Brief -> Copy the data exactly. No line may be skipped.

**** Data block

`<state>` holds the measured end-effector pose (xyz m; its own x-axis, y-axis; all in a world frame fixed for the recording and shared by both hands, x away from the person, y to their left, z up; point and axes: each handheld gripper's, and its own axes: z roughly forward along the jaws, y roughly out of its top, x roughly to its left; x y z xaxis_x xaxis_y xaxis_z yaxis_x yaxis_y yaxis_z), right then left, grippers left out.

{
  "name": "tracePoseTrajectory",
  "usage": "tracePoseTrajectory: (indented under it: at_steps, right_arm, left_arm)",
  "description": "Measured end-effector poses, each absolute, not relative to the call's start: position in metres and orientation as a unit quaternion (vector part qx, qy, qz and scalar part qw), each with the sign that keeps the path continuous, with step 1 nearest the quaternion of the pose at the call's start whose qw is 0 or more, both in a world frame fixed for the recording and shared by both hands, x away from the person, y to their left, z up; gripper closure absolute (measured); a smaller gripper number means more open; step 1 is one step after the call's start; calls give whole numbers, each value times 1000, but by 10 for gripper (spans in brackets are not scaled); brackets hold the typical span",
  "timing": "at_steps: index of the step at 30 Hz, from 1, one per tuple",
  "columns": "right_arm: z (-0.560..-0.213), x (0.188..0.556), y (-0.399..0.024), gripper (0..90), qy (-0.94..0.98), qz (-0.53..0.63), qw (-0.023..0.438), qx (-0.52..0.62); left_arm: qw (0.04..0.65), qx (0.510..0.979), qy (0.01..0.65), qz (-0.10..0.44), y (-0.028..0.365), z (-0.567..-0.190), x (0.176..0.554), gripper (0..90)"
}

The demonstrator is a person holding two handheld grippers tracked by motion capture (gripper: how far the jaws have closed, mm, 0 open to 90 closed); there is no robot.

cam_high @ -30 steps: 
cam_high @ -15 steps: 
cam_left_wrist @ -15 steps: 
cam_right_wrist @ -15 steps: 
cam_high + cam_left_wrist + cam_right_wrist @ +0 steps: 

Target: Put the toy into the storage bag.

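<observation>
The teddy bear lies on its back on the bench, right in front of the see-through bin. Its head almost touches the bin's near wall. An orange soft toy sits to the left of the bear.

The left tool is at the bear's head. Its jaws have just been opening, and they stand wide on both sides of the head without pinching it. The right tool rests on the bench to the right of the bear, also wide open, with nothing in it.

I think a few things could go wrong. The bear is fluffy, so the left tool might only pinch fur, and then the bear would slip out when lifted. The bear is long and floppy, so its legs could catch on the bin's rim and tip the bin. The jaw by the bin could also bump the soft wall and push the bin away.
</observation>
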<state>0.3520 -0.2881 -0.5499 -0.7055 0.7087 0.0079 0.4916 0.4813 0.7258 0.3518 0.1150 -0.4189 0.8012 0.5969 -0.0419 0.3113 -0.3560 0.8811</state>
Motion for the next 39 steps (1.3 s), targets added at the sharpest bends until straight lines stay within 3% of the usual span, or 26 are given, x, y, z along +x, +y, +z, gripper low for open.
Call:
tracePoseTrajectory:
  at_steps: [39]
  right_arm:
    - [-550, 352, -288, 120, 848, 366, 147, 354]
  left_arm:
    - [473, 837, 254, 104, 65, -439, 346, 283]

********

Solution for this exercise ->
`<state>` holds the measured end-effector pose (xyz m; its own x-axis, y-axis; all in a world frame fixed for the recording and shared by both hands, x away from the person, y to their left, z up; point and axes: each handheld gripper's, and its own axes: z roughly forward along the jaws, y roughly out of its top, x roughly to its left; x y z xaxis_x xaxis_y xaxis_z yaxis_x yaxis_y yaxis_z), right then left, grippers left out.

{
  "name": "tracePoseTrajectory",
  "usage": "tracePoseTrajectory: (indented under it: at_steps, right_arm, left_arm)",
  "description": "Measured end-effector poses, each absolute, not relative to the call's start: position in metres and orientation as a unit quaternion (vector part qx, qy, qz and scalar part qw), each with the sign that keeps the path continuous, with step 1 nearest the quaternion of the pose at the call's start whose qw is 0 or more, both in a world frame fixed for the recording and shared by both hands, x away from the person, y to their left, z up; gripper closure absolute (measured); a smaller gripper number means more open; step 1 is one step after the call's start; calls give whole numbers, each value times 1000, but by 10 for gripper (spans in brackets are not scaled); brackets hold the typical span",
  "timing": "at_steps: index of the step at 30 Hz, from 1, one per tuple",
  "columns": "right_arm: z (-0.560..-0.213), x (0.188..0.556), y (-0.399..0.024), gripper (0..90), qy (-0.94..0.98), qz (-0.53..0.63), qw (-0.023..0.438), qx (-0.52..0.62); left_arm: qw (0.04..0.65), qx (0.510..0.979), qy (0.01..0.65), qz (-0.10..0.44), y (-0.028..0.365), z (-0.567..-0.190), x (0.176..0.554), gripper (0..90)"
}

The demonstrator is a person holding two handheld grippers tracked by motion capture (gripper: how far the jaws have closed, mm, 0 open to 90 closed); there is no robot.

cam_high @ -30 steps: 
cam_high @ -15 steps: 
cam_left_wrist @ -15 steps: 
cam_right_wrist @ -15 steps: 
cam_high + cam_left_wrist + cam_right_wrist @ +0 steps: 

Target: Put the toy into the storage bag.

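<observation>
The teddy bear lies on its back on the bench, right in front of the see-through bin. Its head almost touches the bin's near wall. An orange soft toy sits to the left of the bear.

The left tool is at the bear's head. Its jaws have just been opening, and they stand wide on both sides of the head without pinching it. The right tool rests on the bench to the right of the bear, also wide open, with nothing in it.

I think a few things could go wrong. The bear is fluffy, so the left tool might only pinch fur, and then the bear would slip out when lifted. The bear is long and floppy, so its legs could catch on the bin's rim and tip the bin. The jaw by the bin could also bump the soft wall and push the bin away.
</observation>
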<state>0.3520 -0.2881 -0.5499 -0.7055 0.7087 0.0079 0.4916 0.4813 0.7258 0.3518 0.1150 -0.4189 0.8012 0.5969 -0.0419 0.3113 -0.3560 0.8811</state>
Motion for the next 39 steps (1.3 s), targets added at the sharpest bends until straight lines stay within 3% of the usual span, or 26 are given, x, y, z along +x, +y, +z, gripper low for open.
Call:
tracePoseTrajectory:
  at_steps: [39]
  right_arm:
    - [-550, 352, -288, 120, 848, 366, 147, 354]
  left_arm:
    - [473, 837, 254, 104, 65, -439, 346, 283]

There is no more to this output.